Arab Saudi terpaksa menghentikan operasional salah satu jalur pipa minyak utamanya pada Selasa (14/5/2019) setelah diserang oleh drone yang diluncurkan dari wilayah Irak. Insiden ini memicu kekhawatiran baru mengenai stabilitas pasokan energi global.
Serangan yang terjadi pada hari Selasa pagi itu menyasar jalur pipa minyak utama yang menghubungkan ladang minyak Ghawar, sumber produksi terbesar di dunia, dengan pelabuhan di Laut Merah. Ledakan dan kebakaran sempat terjadi, memaksa otoritas Saudi untuk segera menghentikan aliran minyak demi mencegah kerusakan lebih lanjut.
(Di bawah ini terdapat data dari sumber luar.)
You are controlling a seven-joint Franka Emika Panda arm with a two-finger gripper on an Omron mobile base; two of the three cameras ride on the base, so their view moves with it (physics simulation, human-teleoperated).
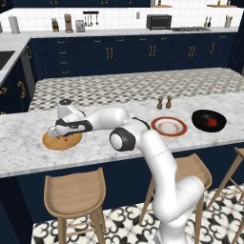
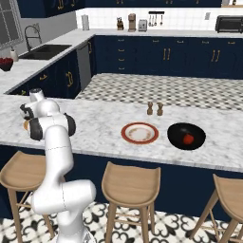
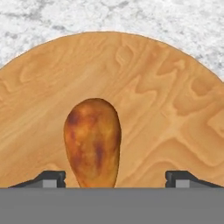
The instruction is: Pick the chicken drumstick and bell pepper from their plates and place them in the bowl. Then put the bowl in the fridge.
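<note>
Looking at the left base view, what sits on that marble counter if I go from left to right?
Wooden plate under the robot's hand → red-rimmed white plate, with two small shakers just behind it → dark bowl holding the red bell pepper.

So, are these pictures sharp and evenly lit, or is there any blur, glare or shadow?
Hand view: sharp, wood grain of the tan wooden plate crisp, golden-brown chicken drumstick evenly lit, no clear shadow. Left base view: soft light, a mild sheen on the white arm, the black bowl clear. Right base view: equally even, no blur.
</note>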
Menanggapi serangan tersebut, Irak dengan sigap mengambil tindakan. Pemerintah Irak mengumumkan telah memberhentikan seorang komandan militer yang bertanggung jawab atas keamanan di wilayah yang diduga menjadi titik peluncuran drone. Selain itu, investigasi mendalam telah dibuka untuk mengetahui secara pasti asal-usul serangan dan pihak yang bertanggung jawab.
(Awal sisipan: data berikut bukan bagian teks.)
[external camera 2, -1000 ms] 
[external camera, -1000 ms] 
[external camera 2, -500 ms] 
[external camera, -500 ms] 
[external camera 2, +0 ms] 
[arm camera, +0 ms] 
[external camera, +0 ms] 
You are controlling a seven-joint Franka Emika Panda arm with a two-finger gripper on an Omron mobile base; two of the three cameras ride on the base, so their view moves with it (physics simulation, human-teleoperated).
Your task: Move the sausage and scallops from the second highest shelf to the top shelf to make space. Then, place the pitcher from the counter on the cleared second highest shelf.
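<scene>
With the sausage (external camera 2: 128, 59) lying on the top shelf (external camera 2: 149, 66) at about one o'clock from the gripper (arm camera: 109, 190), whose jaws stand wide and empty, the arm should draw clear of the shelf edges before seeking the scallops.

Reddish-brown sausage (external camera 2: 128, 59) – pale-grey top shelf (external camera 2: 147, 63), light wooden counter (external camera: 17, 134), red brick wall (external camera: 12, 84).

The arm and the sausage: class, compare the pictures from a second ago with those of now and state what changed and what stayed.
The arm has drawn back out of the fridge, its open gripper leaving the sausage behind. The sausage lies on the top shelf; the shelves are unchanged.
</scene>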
Kementerian Energi Arab Saudi mengonfirmasi insiden tersebut melalui pernyataan resmi. “Serangan drone itu menargetkan salah satu jalur pipa minyak penting milik Saudi Aramco,” ujar pernyataan tersebut, tanpa merinci jumlah pasti produksi yang terpengaruh. Namun, laporan awal menyebutkan bahwa penghentian sementara ini tidak berdampak signifikan pada pasokan minyak dunia secara keseluruhan.
Lokasi peluncuran drone yang diduga berasal dari wilayah Irak yang berbatasan dengan Iran menjadi sorotan utama dalam investigasi. Ketegangan geopolitik di kawasan Timur Tengah, khususnya antara Iran dan beberapa negara Teluk, kerap dikaitkan dengan berbagai insiden keamanan yang terjadi belakangan ini.
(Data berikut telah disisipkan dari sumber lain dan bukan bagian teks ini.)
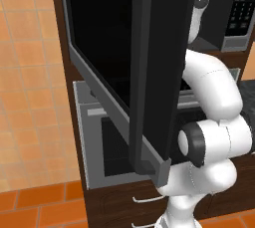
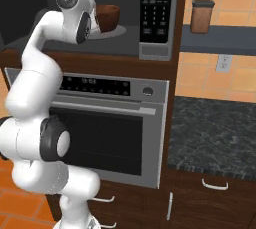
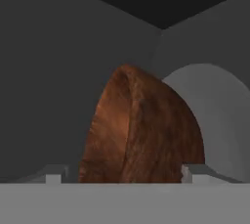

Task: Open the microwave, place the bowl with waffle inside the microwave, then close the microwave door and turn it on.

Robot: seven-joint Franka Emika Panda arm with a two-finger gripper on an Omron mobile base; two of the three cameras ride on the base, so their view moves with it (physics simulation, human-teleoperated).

Meskipun kerugian material dilaporkan minimal dan operasional jalur pipa diharapkan segera pulih, insiden ini kembali mengingatkan akan kerentanan infrastruktur energi vital terhadap ancaman dari udara. Otoritas Arab Saudi menyatakan komitmennya untuk menjaga keamanan pasokan energi dan akan mengambil langkah tegas untuk mencegah serangan serupa di masa mendatang.